Part of the debate – in the Senedd at 2:29 pm on 13 June 2017.
I call for two statements. First, to add my voice to the calls for a Cabinet Secretary for health statement on cervical screening, in this Cervical Screening Awareness Week. We know that cervical screening prevents up to 75 per cent of cervical cancers from developing, but uptake in Wales is at a 10-year low, and diagnosis levels are worryingly high. You referred rightly to the need to target the areas where the problem is greatest. Across Wales, only 70.4 per cent of cervical screening coverage occurs within three and a half years for 25 to 64-year-olds. The lowest level is at 69.5 per cent in Cardiff and the Vale, then 70.9 in Betsi Cadwaladr, and 73.6, the highest level, in Powys Teaching. There are still more than a quarter of women between 25 and 64 missing out on this, and it’s not much better over five years either.
We must surely encourage women to talk to friends, mothers and daughters about the steps they can take to reduce their risk of cervical cancer. And fathers and brothers and uncles and grandfathers, as well as women, to talk to our loved ones, because we can’t afford to see cervical screening attendance fall any further. I hope you will expand on your earlier statement and encourage the Minister to provide a statement accordingly.
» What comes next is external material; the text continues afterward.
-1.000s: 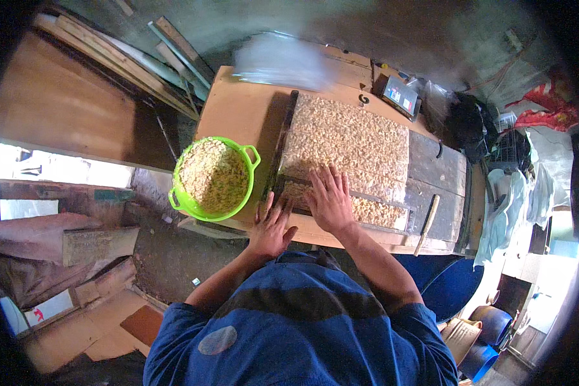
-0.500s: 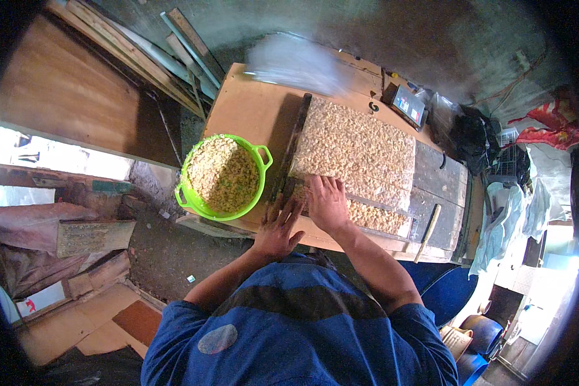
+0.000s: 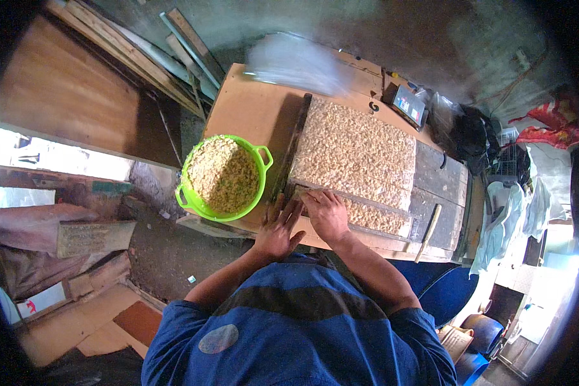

My second and final call is for a statement ahead of Father’s Day next Sunday—and I congratulate every father here and hope they enjoy their day—on the role and support for fathers in Wales. The vision of the UK think tank, the Fatherhood Institute, is for a society giving all children a strong and positive relationship with their father and any father figures, supporting both mothers and fathers as earners and carers, and preparing boys and girls for a future shared role in caring for children. The 2017 family law manifesto calls for the promotion of responsible shared parenting, and encouraging best outcomes for children and families. In Scotland last year, Fathers Network Scotland, supported by the Scottish Government, celebrated Year of the Dad, celebrating fatherhood and the importance of fathers in child development and parenting, and calling on services and employers to support dads, embrace family-friendly inclusive practice, and acknowledging that today’s father can be single or married, externally employed or a stay-at-home dad, gay or straight, and may not even be the biological father. They could be grandfathers, uncles, foster fathers, adoptive fathers, or step fathers, but much is now expected of them.
But despite this, and I’ll conclude here, the Centre for Social Justice’s 2016 annual fatherhood survey found that 47 per cent of all UK fathers felt their role wasn’t valued by society, 46 per cent of the lowest income fathers reported a lack of good fatherhood role models, and new fathers are crying out for better social and emotional support, rather than being told to man up, with just 25 per cent of dads saying there’s enough support to help them play a positive role in family life. Ahead of tonight’s launch of the Welsh Dad Survey’s 2017 results at the cross-party group on fathers and fatherhood, I would welcome your agreement to look at what happened in Scotland and see how we might take forward a programme of support in Wales.